Some of the comparisons between educational performance in Wales and England will also make bleak reading for parents of children in Welsh schools.
The report suggests the poorest children in Wales are significantly less likely to do well at school than children from similar backgrounds in England.
Pupils eligible for free school meals in England are 50% more likely to obtain five good GCSEs than their counterparts in Wales.
The report concludes that the gap between the most disadvantaged students and the rest is also higher than in England. "Wales performs less well than all regions in England, including comparably deprived regions like the North East."
It says: "Comparing just the population of children eligible for free school meals across England and Wales shows that 50% more FSM pupils reach the 5 A*-C at GCSE threshold (including maths and English/Welsh) in England than in Wales - although, at under two fifths of all children, the absolute level remains unacceptably low in England as well."
The report paints a bleak picture of school performance in Wales: "At age 5 the poorest children from Wales are a little behind the poorest children in England in vocabulary skills, but by age 7 a notable gap has opened up.
"By age 7 the word-reading ability of children in Wales is behind that of children in England and Scotland, irrespective of whether they are from families with relatively low or high incomes."
The Welsh government's deputy minister for tackling poverty, Vaughan Gething, said: "This report is an important contribution to how we help the poorest in our society. It says we are doing many of the right things and acknowledges that the rest of the UK could learn from what the Welsh government is doing, especially our efforts to make the experience of poverty less damaging to children and the way we represent school performance information.

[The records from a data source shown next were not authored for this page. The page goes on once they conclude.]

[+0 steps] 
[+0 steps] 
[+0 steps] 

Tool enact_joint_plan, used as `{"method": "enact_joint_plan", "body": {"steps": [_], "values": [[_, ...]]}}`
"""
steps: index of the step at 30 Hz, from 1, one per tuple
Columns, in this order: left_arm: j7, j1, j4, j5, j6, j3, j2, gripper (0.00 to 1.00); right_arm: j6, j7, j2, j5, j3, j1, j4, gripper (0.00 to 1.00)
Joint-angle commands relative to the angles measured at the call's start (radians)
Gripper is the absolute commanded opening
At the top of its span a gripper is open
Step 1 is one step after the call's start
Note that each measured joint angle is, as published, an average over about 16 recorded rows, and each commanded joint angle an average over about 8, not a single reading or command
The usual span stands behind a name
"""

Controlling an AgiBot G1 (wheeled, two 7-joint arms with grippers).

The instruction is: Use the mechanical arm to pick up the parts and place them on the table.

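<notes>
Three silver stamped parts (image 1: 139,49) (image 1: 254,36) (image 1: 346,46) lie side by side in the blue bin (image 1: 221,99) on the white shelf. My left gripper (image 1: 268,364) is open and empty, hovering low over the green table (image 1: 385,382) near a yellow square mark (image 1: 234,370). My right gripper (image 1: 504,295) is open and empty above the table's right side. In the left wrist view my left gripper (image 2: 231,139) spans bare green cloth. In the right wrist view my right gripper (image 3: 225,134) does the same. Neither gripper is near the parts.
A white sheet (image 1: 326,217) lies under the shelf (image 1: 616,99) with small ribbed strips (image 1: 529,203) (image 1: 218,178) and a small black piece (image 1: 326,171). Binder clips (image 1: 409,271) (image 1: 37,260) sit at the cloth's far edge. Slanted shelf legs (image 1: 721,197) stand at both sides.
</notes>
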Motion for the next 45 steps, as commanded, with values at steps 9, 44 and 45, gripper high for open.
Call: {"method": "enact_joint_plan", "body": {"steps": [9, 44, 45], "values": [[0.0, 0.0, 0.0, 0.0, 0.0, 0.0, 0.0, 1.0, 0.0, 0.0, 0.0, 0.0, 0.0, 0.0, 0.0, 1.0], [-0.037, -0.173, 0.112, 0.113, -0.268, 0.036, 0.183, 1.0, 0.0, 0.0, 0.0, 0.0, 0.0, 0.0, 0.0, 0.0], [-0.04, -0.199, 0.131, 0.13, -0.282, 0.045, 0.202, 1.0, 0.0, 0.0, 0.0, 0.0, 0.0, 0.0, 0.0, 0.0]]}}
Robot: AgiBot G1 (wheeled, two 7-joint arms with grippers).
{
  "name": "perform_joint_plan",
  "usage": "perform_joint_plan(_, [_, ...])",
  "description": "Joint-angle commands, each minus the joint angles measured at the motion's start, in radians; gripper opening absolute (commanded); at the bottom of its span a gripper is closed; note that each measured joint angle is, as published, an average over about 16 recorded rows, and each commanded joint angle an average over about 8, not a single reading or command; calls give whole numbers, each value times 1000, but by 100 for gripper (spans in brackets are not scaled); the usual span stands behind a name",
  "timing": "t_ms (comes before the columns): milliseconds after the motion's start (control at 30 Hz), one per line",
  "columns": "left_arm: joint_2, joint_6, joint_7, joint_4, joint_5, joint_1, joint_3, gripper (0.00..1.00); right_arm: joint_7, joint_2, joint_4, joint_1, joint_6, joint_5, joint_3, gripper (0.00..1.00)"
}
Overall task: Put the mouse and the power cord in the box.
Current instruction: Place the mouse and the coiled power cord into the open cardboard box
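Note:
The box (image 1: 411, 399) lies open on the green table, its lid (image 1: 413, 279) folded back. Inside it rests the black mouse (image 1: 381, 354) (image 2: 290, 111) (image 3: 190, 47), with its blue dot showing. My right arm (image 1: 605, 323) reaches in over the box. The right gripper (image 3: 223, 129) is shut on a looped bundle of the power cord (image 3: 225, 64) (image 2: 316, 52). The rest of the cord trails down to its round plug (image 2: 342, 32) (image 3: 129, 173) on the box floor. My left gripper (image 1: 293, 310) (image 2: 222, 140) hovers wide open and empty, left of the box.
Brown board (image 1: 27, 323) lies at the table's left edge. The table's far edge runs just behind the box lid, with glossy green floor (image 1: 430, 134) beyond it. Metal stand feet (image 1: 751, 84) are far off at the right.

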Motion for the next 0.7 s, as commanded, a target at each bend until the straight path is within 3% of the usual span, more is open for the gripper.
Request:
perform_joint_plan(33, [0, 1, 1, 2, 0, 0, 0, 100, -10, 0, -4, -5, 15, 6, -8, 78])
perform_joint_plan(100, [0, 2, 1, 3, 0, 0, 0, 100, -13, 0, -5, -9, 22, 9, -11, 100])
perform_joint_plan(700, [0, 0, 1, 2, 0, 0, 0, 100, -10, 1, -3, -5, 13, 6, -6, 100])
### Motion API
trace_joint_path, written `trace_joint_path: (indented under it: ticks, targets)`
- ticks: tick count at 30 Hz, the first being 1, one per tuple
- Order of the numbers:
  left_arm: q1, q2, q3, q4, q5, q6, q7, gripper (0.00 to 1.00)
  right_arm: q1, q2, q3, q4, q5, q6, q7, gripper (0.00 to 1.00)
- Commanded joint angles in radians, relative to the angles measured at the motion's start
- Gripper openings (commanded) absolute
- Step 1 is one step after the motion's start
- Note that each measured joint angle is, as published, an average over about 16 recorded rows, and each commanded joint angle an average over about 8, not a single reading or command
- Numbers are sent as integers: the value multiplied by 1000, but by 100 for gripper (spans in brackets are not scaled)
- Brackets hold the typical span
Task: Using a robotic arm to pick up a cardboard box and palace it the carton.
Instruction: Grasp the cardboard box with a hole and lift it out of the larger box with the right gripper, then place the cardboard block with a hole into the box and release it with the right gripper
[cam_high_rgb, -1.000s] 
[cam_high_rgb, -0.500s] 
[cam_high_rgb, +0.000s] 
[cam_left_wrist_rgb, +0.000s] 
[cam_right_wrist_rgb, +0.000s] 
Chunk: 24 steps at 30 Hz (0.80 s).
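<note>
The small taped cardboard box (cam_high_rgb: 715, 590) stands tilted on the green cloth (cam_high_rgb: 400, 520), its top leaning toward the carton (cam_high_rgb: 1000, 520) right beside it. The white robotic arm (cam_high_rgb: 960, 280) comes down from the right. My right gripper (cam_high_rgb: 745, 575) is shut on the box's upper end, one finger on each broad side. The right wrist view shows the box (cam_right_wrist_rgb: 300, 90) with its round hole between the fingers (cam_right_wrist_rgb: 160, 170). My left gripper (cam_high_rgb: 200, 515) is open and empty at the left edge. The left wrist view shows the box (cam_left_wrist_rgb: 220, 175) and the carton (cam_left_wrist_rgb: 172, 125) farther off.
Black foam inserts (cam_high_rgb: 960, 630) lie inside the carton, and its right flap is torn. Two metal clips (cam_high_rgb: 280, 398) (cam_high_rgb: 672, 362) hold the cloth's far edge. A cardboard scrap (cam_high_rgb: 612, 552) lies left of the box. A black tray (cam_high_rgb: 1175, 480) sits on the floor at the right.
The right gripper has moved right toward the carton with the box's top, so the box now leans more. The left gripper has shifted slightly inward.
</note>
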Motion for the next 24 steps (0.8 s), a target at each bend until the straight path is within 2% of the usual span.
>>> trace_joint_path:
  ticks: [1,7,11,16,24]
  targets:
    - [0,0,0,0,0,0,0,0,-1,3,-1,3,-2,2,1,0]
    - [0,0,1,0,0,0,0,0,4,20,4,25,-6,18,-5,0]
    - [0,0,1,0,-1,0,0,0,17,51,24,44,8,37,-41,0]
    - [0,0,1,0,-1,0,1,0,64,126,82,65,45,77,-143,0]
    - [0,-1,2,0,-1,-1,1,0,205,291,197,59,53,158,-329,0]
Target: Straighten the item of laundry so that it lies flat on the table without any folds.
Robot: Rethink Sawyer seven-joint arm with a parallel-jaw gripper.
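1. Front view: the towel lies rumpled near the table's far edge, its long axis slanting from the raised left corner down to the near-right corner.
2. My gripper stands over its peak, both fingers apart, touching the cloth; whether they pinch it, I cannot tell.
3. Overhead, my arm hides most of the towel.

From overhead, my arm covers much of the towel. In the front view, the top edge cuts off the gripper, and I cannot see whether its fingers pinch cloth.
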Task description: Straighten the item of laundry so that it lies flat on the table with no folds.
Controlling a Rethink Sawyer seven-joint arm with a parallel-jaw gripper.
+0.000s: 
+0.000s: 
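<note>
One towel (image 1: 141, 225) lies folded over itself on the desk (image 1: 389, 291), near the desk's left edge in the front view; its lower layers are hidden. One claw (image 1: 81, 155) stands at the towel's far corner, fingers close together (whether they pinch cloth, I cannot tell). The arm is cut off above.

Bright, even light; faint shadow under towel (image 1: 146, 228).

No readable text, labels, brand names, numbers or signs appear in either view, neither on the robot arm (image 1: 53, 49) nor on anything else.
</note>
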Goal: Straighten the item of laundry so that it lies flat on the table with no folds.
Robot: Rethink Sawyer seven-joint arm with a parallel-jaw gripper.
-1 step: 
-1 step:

"However, we are not complacent and tackling poverty is a daily battle where we can't afford to take our foot off the pedal. We are determined to do all we can and to use our resources to help those from our least well off communities to make sure they have the same opportunities as the rest of society. A key part of this will be breaking the link between poverty and poor educational attainment and helping children have the right start in life through our Flying Start programme.
"I believe we are doing more and going further than the UK government or any of the other devolved administrations in our efforts to tackle poverty. We are doing this against a tough backdrop, with cuts to welfare, the cost of living rising and a sluggish economy. Despite this we are unwavering in our commitment to do all we can."
Mr Gething may have been focusing on what the report said about poverty, but its conclusion that the poorest kids in Wales fail to match the modest school achievements of their counterparts in England will worry parents and politicians alike.